More by luck than judgement, Hazama - or rather his Samurai Flamenco alter-ego - turns from a little-known resident weirdo to something of a celebrity, as events conspire to see his star rise to the point where rewards are being offered for his unmasking. In the midst of all this, a copycat superhero emerges, and Hazama himself finds his project joined by some rather unusual backers... and not a moment too soon, as the requirements put upon him as a hero soon increase alarmingly.
Perhaps the first thing that we have to say about Samurai Flamenco is that it oozes fun from every pore - every episode is packed with fantastic one-liners and comic vignettes, whether it's the interactions between Hazama and Goto or Samurai Flamenco's escalating misadventures. Put simply, this show knows how and when to be funny, and hits the nail on the head with its humour almost every time to ensure that it never ceases to be hugely entertaining.
Although watching our hapless hero blunder through his rather unique hobby is a lot of fun it isn't the kind of thing that can fill twenty-two episodes, but even with this in mind there are some surprisingly seismic shifts in the show's story-telling throughout this first half, from the introduction of another hero with some very different (and painful for those on the receiving end!) motivations through to some massive and almost jarring twists in later episodes that we really can't discuss in any detail here lest we spoil the surprises. The comedy continues, but with a sense of tension and heart that complements those moments nicely, while the show also proves capable of surprising here and there with a couple of decidedly dark turns.

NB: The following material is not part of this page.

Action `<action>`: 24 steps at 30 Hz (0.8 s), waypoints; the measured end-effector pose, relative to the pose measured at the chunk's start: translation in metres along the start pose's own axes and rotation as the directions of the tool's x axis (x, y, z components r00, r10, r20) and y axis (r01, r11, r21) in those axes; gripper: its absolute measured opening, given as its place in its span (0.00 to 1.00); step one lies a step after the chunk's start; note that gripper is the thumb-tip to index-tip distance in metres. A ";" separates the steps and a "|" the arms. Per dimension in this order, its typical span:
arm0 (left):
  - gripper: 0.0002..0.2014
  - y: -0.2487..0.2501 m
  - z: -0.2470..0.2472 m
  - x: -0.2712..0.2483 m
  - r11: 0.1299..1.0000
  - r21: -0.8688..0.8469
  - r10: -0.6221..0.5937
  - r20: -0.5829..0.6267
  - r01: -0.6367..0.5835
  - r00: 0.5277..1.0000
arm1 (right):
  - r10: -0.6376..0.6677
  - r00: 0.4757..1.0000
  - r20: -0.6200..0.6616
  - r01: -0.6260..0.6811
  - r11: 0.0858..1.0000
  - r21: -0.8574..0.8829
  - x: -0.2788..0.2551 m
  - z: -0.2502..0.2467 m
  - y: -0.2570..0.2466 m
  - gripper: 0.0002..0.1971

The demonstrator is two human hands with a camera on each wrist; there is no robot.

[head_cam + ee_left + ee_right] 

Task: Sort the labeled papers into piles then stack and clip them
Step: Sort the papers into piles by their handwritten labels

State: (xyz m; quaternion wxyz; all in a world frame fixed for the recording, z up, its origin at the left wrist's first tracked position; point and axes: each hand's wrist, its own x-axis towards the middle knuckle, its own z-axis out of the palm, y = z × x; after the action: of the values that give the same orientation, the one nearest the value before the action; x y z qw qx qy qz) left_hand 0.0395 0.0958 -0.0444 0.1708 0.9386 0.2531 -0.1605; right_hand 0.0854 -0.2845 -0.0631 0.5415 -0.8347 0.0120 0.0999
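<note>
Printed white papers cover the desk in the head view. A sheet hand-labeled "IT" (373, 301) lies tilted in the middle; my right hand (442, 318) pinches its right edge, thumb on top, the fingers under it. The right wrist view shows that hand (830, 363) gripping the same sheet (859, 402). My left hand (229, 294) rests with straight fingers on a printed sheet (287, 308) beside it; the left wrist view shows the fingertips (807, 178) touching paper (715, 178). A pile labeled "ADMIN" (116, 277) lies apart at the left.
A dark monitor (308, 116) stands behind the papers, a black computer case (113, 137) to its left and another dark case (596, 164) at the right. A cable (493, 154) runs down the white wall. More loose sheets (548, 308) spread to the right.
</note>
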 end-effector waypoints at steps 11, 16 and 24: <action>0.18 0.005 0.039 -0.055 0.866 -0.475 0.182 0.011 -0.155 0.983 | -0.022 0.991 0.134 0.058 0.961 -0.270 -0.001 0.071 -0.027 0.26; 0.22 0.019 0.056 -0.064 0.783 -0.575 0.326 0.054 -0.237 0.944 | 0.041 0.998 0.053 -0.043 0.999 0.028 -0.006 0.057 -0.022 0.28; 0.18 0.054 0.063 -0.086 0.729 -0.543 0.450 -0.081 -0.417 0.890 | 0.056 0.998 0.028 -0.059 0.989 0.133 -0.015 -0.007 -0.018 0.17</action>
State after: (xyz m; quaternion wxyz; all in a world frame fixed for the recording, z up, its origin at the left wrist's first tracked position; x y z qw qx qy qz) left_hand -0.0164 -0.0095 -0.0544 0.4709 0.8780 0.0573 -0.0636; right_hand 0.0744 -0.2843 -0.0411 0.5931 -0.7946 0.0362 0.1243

Suffice it to say then that episode eleven of Samurai Flamenco is entirely different to episode one in terms of its scope, but without losing sight of the humour and warmth of character that it exhibits throughout - it makes the series so far fascinating to watch, as it feels like it might go off the rails and crash like a train wreck at any moment, but somehow manages to stay on track as it careers forth into ever-more ludicrous territory with gay abandon. The result is both a love letter to, and parody of, super sentai and tokusatsu series that needs at least a little knowledge of those genres to be properly enjoyed, but can be enjoyed fully without being a fan of those genres yourself. Our only concern at this point is that the series might start to take itself too seriously for too long, but as long as it carries on down its current knowingly cheesy track then we're most certainly on-board with it.
One area where we do wish Samurai Flamenco could prove itself to be a little more accomplished is in terms of its animation quality - for the most part its passable, but it seems that the deeper we get into the series the more and more terrible it becomes, and by episode eleven its actually laughably bad. It manages to convey everything that it wishes to, so we can't criticise it too much, but if you're looking to watch some top-notch animation this isn't the place to be.
It's still difficult to get any kind of handle on exactly what Samurai Flamenco's ultimate aim is, but regardless it's certainly managed to be a whole lot of fun to watch so far - a series that delivers its story with a knowing wink as it goes about its business. It could all go horribly wrong in its second half for a number of reasons, but right now this is one of the autumn's more entertaining shows, in a season that hasn't exactly been light on pure entertainment.
Samurai Flamenco is available for streaming and download from Wakanim.